PROBLEM REQUIREMENTS:
Using the listing below, print exactly everything from the line with "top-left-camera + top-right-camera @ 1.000" down to the line with "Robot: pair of", both included, and nothing more.

####################

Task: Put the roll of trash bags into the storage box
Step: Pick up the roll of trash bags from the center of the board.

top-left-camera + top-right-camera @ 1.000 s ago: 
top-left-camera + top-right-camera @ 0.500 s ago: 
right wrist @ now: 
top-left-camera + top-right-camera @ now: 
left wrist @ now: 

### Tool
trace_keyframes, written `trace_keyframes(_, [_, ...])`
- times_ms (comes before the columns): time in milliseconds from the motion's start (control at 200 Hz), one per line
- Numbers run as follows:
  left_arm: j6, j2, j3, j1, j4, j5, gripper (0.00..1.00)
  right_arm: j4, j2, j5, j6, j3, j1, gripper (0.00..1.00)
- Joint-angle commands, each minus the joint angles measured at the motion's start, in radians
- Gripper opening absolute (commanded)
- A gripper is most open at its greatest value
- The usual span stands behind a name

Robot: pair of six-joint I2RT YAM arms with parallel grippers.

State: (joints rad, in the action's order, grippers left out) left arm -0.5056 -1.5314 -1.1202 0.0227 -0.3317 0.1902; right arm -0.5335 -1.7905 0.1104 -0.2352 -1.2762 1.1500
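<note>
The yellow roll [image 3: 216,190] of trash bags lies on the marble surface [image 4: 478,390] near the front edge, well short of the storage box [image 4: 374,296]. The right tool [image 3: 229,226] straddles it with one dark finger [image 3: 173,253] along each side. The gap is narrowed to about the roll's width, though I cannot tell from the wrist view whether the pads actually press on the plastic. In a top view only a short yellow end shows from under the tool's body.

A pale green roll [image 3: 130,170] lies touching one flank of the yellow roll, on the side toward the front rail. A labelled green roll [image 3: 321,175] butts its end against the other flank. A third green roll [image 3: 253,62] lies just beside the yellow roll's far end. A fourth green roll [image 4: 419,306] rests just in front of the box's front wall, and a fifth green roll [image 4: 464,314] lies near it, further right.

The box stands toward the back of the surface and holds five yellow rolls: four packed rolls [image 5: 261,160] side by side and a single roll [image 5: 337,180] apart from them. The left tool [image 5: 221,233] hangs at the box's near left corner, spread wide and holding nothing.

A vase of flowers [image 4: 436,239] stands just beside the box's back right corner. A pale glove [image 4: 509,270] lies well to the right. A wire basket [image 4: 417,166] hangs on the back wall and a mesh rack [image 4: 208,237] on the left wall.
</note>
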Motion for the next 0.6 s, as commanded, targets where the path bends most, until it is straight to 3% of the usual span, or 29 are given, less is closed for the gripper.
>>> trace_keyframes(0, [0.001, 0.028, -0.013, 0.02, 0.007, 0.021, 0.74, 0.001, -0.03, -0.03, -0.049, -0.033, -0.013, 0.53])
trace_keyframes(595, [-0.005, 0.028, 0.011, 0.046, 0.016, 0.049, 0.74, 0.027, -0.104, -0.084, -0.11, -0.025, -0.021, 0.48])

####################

OUTPUT FOR THIS TASK:
top-left-camera + top-right-camera @ 1.000 s ago: 
top-left-camera + top-right-camera @ 0.500 s ago: 
right wrist @ now: 
top-left-camera + top-right-camera @ now: 
left wrist @ now: 

### Tool
trace_keyframes, written `trace_keyframes(_, [_, ...])`
- times_ms (comes before the columns): time in milliseconds from the motion's start (control at 200 Hz), one per line
- Numbers run as follows:
  left_arm: j6, j2, j3, j1, j4, j5, gripper (0.00..1.00)
  right_arm: j4, j2, j5, j6, j3, j1, gripper (0.00..1.00)
- Joint-angle commands, each minus the joint angles measured at the motion's start, in radians
- Gripper opening absolute (commanded)
- A gripper is most open at its greatest value
- The usual span stands behind a name

Robot: pair of six-joint I2RT YAM arms with parallel grippers.

The output is done.